__What the task requires__. How does the data below read from its first line through the line containing "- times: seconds"? Print those lines exactly.

__Source material__.
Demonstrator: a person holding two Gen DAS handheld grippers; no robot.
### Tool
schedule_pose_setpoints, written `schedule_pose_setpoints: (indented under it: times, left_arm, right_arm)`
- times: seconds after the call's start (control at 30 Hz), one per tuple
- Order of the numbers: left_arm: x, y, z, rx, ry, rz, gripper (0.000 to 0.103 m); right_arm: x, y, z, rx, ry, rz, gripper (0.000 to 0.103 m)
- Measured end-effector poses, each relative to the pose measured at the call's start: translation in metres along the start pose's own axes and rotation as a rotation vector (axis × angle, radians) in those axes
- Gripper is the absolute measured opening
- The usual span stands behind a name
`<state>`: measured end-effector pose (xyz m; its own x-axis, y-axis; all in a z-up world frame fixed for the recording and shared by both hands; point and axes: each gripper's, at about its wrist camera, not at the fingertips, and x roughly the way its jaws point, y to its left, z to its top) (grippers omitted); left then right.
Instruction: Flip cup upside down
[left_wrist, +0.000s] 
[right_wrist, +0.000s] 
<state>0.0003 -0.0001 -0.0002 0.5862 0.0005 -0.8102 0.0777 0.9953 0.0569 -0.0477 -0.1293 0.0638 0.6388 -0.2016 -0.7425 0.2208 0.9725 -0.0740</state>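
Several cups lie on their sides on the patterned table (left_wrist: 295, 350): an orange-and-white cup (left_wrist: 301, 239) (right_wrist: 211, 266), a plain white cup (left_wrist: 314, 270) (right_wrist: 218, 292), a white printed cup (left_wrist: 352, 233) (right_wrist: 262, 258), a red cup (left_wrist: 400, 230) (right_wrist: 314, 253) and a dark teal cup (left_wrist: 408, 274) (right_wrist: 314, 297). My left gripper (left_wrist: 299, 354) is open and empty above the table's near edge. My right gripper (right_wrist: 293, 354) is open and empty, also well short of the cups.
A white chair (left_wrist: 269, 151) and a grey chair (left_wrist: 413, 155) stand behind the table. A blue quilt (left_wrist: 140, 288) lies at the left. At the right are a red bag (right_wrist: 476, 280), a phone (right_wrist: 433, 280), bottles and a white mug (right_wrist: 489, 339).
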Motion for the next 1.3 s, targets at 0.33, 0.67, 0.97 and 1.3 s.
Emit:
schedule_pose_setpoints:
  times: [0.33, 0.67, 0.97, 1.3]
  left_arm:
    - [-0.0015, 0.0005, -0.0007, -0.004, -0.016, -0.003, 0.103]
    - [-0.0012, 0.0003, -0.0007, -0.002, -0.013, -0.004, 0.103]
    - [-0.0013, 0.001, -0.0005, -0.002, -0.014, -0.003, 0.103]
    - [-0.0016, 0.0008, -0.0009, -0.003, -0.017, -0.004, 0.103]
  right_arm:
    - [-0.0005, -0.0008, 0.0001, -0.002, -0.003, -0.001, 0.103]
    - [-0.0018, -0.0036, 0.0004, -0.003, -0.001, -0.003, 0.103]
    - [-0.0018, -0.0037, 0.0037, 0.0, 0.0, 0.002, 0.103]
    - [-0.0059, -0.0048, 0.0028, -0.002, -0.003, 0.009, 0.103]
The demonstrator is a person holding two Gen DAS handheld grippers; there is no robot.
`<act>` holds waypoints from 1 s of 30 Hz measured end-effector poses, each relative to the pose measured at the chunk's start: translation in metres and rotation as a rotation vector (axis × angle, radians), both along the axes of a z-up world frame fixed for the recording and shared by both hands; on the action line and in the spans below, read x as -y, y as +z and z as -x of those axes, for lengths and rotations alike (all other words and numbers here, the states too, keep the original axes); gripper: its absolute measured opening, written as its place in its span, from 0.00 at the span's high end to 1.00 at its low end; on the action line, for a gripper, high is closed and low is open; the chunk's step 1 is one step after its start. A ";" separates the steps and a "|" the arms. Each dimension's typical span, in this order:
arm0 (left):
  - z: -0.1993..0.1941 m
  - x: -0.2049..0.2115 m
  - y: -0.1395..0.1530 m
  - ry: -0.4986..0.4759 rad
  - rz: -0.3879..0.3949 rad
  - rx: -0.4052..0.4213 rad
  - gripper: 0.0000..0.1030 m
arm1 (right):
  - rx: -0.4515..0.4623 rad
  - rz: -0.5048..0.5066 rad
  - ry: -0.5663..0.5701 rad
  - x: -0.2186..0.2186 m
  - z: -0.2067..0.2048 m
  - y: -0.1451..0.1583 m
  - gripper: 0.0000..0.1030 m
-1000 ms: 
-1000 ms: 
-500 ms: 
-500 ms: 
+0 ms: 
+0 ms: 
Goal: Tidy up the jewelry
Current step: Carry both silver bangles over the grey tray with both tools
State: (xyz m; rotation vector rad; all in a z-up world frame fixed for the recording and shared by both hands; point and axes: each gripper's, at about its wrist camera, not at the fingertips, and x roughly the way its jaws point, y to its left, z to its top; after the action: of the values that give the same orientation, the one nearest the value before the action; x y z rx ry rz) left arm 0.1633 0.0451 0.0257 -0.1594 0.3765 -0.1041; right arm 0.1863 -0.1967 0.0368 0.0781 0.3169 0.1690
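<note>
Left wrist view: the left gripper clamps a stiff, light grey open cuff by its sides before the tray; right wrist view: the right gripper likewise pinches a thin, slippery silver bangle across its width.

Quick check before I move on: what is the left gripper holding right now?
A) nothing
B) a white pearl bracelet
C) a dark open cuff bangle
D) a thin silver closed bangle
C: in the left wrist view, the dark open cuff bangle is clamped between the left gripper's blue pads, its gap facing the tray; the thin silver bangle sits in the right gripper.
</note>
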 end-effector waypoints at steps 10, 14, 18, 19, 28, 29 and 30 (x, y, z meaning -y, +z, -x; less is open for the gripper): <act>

__Answer section__.
Demonstrator: a person holding two Gen DAS handheld grippers; no robot.
### Tool
schedule_pose_setpoints, written `schedule_pose_setpoints: (indented under it: times, left_arm, right_arm)`
- times: seconds after the call's start (control at 30 Hz), one per tuple

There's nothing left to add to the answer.